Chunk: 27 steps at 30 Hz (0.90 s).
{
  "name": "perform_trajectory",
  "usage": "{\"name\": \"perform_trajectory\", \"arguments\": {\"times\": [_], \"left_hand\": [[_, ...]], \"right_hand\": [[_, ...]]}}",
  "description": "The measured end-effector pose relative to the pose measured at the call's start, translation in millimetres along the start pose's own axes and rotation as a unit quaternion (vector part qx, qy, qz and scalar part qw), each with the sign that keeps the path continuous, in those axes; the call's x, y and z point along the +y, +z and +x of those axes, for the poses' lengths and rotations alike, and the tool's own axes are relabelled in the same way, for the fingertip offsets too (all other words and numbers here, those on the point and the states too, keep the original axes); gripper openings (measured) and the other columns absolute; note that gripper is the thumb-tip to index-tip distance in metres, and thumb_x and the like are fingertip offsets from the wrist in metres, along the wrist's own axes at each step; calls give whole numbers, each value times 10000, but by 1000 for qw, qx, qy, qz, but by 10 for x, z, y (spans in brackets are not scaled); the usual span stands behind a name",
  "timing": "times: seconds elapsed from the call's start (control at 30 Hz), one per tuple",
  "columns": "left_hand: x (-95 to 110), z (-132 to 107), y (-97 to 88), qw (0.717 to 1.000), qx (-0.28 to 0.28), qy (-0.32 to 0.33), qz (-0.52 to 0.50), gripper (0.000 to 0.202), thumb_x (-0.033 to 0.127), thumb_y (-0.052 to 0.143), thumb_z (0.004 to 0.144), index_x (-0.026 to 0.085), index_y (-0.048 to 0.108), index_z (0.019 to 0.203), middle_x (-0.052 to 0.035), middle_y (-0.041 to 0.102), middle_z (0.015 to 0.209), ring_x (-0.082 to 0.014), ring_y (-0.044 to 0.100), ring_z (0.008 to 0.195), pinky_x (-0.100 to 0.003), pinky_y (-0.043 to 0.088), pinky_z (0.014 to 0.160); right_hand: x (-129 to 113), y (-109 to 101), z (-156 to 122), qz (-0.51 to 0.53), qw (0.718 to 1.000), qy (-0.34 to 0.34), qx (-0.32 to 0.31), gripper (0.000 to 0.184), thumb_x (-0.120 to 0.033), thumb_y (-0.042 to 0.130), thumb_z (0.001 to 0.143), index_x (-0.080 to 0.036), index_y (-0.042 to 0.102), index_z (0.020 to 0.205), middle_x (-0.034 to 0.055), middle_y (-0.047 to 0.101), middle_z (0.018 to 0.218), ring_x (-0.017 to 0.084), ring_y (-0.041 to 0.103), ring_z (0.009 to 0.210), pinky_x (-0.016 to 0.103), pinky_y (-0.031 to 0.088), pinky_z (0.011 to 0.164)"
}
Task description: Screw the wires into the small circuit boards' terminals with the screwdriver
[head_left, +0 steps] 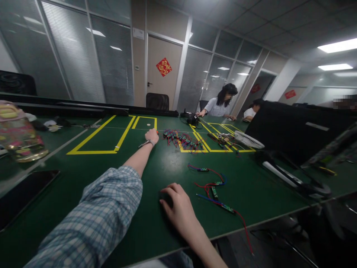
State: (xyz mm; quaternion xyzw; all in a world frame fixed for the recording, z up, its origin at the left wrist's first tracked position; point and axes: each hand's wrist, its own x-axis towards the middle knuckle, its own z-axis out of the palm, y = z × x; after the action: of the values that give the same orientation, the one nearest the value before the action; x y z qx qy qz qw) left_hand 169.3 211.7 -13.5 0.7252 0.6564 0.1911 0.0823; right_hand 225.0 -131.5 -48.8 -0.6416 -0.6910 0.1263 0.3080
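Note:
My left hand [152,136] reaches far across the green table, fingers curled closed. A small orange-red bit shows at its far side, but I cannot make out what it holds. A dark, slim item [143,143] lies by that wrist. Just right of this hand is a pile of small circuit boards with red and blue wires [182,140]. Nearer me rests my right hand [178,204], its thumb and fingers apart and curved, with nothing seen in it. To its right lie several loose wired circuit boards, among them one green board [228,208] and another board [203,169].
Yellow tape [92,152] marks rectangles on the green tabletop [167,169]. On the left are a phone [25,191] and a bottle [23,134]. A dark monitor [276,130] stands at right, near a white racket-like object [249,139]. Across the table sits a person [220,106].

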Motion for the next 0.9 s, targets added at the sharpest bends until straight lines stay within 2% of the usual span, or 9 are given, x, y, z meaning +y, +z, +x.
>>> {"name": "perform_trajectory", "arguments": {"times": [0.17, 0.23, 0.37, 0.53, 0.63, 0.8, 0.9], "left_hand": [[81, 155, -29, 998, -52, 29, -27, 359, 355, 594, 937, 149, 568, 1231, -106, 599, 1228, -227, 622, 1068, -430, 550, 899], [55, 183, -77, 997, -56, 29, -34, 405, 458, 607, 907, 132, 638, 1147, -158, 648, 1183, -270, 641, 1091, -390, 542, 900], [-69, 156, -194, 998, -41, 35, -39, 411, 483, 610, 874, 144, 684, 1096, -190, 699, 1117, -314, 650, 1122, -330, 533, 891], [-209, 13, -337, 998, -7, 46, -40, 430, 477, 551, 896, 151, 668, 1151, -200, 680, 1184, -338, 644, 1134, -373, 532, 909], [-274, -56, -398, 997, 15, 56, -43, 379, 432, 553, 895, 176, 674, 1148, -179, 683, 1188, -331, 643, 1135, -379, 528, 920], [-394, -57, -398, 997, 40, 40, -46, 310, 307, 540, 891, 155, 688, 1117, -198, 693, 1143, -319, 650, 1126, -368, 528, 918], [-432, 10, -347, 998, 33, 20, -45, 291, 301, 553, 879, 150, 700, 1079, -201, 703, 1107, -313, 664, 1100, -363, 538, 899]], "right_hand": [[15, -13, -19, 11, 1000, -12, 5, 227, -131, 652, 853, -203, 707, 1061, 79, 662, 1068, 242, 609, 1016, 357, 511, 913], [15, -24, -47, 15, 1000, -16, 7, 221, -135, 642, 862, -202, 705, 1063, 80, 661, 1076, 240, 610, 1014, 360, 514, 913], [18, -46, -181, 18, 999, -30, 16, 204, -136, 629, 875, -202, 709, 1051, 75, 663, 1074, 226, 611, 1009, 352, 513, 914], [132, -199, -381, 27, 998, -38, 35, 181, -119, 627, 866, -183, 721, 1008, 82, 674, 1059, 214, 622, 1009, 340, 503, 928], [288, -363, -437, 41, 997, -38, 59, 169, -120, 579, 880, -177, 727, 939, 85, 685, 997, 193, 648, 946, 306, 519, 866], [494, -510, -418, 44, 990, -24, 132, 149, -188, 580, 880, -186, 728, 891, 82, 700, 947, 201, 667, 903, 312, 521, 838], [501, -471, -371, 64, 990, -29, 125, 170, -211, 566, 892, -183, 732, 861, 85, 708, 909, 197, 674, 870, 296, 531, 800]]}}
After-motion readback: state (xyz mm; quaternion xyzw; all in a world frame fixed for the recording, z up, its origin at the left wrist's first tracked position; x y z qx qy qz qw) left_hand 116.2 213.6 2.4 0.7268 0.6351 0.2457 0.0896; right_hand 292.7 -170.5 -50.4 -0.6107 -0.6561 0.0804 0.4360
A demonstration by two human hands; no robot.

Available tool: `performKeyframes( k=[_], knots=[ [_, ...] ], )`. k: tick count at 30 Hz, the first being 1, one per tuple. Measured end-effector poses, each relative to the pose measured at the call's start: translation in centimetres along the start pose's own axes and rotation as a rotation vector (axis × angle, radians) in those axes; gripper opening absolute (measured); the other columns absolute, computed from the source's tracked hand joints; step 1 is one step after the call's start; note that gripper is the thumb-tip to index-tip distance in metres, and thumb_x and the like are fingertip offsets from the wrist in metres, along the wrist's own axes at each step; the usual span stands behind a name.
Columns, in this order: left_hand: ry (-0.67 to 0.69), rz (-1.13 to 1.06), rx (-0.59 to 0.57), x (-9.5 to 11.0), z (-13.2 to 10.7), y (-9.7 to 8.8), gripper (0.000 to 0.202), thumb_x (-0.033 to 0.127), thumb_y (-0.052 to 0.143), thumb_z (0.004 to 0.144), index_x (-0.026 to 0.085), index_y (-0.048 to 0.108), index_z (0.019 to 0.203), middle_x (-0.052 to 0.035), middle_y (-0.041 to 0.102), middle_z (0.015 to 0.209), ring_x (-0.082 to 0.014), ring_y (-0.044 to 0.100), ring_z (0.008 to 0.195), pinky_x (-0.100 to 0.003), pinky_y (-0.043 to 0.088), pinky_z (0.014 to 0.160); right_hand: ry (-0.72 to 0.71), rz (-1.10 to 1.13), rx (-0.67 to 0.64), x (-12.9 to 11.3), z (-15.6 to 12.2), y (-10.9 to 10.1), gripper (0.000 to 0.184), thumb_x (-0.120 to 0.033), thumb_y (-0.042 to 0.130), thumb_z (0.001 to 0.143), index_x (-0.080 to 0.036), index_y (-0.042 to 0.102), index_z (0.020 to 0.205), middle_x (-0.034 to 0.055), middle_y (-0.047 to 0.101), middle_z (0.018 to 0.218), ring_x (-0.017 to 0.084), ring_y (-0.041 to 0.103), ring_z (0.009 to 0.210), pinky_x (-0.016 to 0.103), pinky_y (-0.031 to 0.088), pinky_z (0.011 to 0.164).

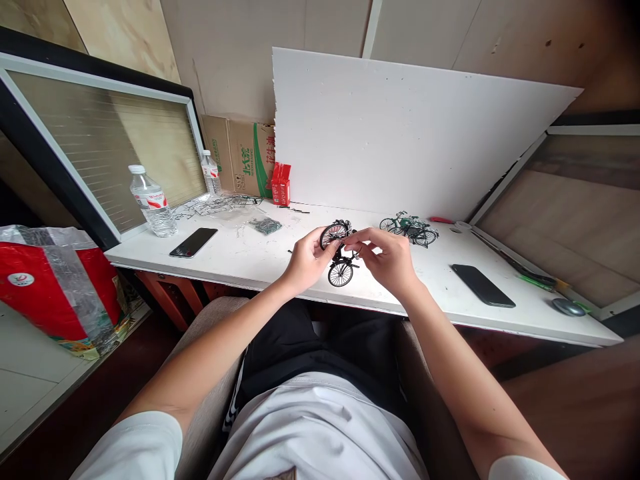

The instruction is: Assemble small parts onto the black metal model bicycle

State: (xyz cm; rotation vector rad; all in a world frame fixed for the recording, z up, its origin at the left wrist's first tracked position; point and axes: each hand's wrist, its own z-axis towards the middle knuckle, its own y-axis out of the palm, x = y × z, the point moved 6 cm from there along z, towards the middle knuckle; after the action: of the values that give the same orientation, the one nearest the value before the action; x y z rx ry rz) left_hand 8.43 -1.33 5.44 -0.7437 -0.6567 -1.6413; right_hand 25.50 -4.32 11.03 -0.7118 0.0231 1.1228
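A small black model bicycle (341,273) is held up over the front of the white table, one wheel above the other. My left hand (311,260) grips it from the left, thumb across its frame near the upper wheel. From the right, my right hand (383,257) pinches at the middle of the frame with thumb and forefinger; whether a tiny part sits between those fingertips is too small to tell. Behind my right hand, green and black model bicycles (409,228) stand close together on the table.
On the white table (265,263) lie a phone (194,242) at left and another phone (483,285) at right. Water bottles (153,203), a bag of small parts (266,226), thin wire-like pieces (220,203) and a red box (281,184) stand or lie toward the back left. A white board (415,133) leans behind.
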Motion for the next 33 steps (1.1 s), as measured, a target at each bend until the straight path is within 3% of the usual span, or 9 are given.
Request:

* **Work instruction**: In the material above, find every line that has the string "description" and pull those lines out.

* **Result of the task**:
  "description": "The measured end-effector pose relative to the pose measured at the call's start, translation in millimetres along the start pose's own axes and rotation as a unit quaternion (vector part qx, qy, qz and scalar part qw), each with the sign that keeps the path continuous, in those axes; the call's x, y and z point along the +y, +z and +x of those axes, for the poses' lengths and rotations alike, and the tool's own axes are relabelled in the same way, for the fingertip offsets too (all other words and numbers here, those on the point and the states too, keep the original axes); gripper openings (measured) and the other columns absolute; note that gripper is the thumb-tip to index-tip distance in metres, and thumb_x and the like are fingertip offsets from the wrist in metres, along the wrist's own axes at each step; calls give whole numbers, each value times 10000, but by 1000 for qw, qx, qy, qz, but by 10 for x, z, y (spans in brackets are not scaled); the usual span stands behind a name",
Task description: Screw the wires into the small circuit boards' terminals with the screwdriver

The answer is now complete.